A instituição realizou um levantamento em todo o Nordeste para fazer um balanço da situação vivenciada nos municípios atingidos pela seca. Ainda de acordo com o estudo, 87% das cidades cearenses não recebem auxílio de outros órgãos para enfrentar o problema da seca. Além disso, apesar do pacote anunciado pela presidente Dilma Rousseff para atenuar os efeitos da estiagem, o que se percebe é que essas ações ainda não foram efetivadas no Estado.

A Confederação Nacional dos Municípios aponta, por exemplo, que 32% dos municípios cearenses pesquisados ainda não receberam os equipamentos prometidos pelo Governo Federal, como motoniveladoras, retroescavadeiras, caminhão-caçamba e caminhão-pipa, oriundos do PAC Equipamentos. Já no que se refere ao programa de assistência do Governo, 77% dos entrevistados do Ceará indicam que mais de 200 pessoas recebem o Bolsa-estiagem em seus municípios.

Outro dado preocupante se refere às migrações de pessoas das localidades que enfrentam seca para outras cidades e estados, um total de 77% dos que responderam às questões. “Uma consequência da alta taxa de desemprego é o êxodo de trabalhadores e famílias em busca de melhores condições de vida e trabalho”, considera o estudo na CNM. Conforme o levantamento, 69% dos municípios apresentam índice de desemprego acima de 20%.

Devastação

Diante das demandas referentes à seca no Estado, as prefeituras ficam sobrecarregadas para tentar reduzir os problemas gerados pela estiagem. O estudo mostra que 7.185 moradores procuram diariamente as prefeituras de seus municípios em busca de ajuda e recursos. “Com a devastação em decorrência da falta de chuvas, a seca tem provocado nos pequenos municípios uma procura maior de sua população junto às prefeituras, uma vez que, na maioria dos casos, ela é o único ponto de contato para apresentar suas demandas”, conclui a CNM.

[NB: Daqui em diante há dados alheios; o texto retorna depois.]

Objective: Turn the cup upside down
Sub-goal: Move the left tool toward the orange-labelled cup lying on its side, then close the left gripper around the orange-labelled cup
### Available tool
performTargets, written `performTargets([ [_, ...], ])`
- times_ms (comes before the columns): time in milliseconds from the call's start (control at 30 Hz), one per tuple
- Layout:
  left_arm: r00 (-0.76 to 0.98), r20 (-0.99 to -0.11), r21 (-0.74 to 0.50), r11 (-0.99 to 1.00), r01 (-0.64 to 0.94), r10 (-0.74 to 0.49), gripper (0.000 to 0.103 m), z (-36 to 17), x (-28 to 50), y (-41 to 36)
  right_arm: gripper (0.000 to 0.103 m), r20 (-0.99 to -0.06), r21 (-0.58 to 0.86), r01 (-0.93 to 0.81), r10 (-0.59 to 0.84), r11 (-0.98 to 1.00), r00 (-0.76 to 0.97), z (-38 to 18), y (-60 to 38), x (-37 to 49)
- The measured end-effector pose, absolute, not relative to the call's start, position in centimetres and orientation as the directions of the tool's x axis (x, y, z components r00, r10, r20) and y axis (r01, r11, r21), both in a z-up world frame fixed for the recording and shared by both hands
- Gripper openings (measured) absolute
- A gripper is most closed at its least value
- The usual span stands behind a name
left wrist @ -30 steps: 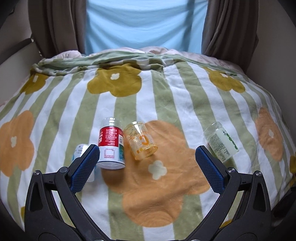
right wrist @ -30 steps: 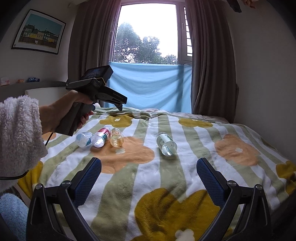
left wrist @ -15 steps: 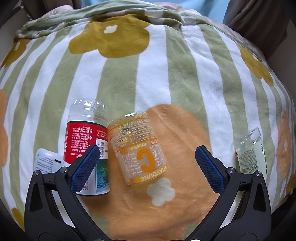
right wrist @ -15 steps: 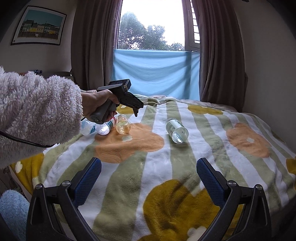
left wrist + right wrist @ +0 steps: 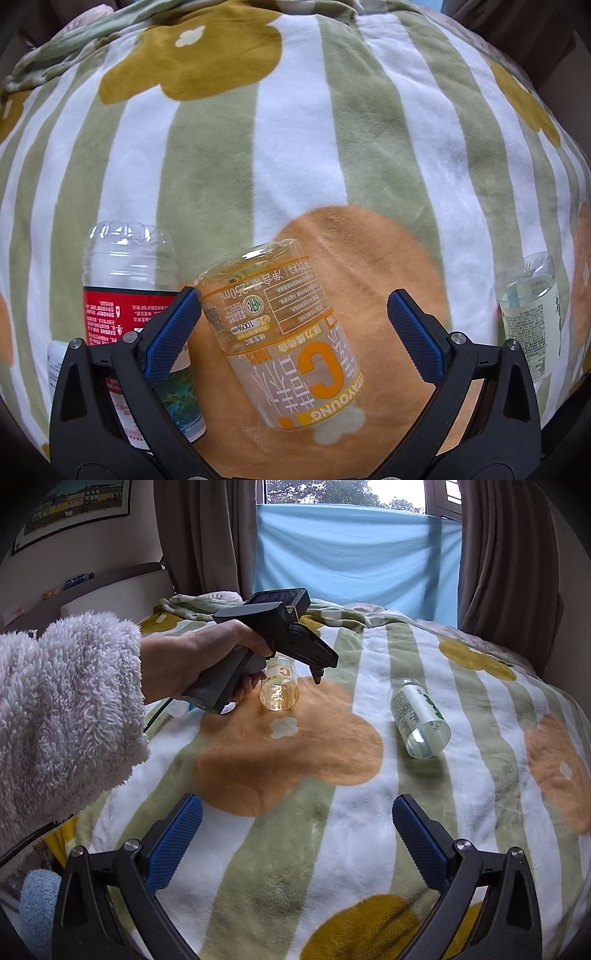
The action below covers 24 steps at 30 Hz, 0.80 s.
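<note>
An orange-tinted clear cup (image 5: 284, 336) with a big "C" label lies on its side on the flowered blanket; it also shows in the right wrist view (image 5: 279, 684). My left gripper (image 5: 295, 334) is open, its blue pads on either side of the cup, the left pad close to the cup's wall. In the right wrist view the left gripper (image 5: 317, 670) hangs over that cup. My right gripper (image 5: 297, 834) is open and empty, low over the blanket near the bed's front.
A red-labelled clear cup (image 5: 129, 295) lies just left of the orange one, behind the left finger. A green-labelled clear cup (image 5: 532, 314) lies to the right, also in the right wrist view (image 5: 419, 716). Curtains and a blue cloth (image 5: 354, 550) stand behind the bed.
My left gripper has moved down and forward until its open fingers straddle the orange cup. My right gripper has tilted down and moved a little forward over the blanket.
</note>
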State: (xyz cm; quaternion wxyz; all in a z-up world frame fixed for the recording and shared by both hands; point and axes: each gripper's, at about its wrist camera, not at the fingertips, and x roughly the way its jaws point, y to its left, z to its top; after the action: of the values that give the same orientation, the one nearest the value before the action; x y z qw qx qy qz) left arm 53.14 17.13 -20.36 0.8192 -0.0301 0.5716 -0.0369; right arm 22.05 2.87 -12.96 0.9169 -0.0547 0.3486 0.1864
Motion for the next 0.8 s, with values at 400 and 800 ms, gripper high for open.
performTargets([
  [400,0.359,-0.933,0.002,0.994,0.112,-0.039,0.06,-20.8,52.5,16.4,0.103,-0.676,0.048,-0.456,0.365,0.889,0.64,-15.9,3.5,23.9],
  [800,0.389,-0.917,0.02,0.967,0.255,-0.083,0.06,-15.4,42.1,16.1,0.103,-0.655,0.017,-0.479,0.371,0.878,0.658,-15.8,2.7,22.0],
])
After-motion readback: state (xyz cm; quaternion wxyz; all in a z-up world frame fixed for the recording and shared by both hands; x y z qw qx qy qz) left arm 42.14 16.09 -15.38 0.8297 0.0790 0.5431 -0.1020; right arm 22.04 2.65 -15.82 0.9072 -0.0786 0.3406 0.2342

Outro agravante nessas localidades é a perda de gado por falta de comida e água. No Ceará, 49% dos entrevistados perderam mais de 100 cabeças de gado. “A economia da região é predominantemente agropecuária e sofre fortemente com os golpes da seca. Como se pode notar, os pesquisados apontaram que há grandes perdas no rebanho”, aponta o texto da pesquisa da entidade.

O levantamento revela que 33% dos gestores indicam que as prefeituras são responsáveis pela distribuição de cestas básicas para amenizar a fome.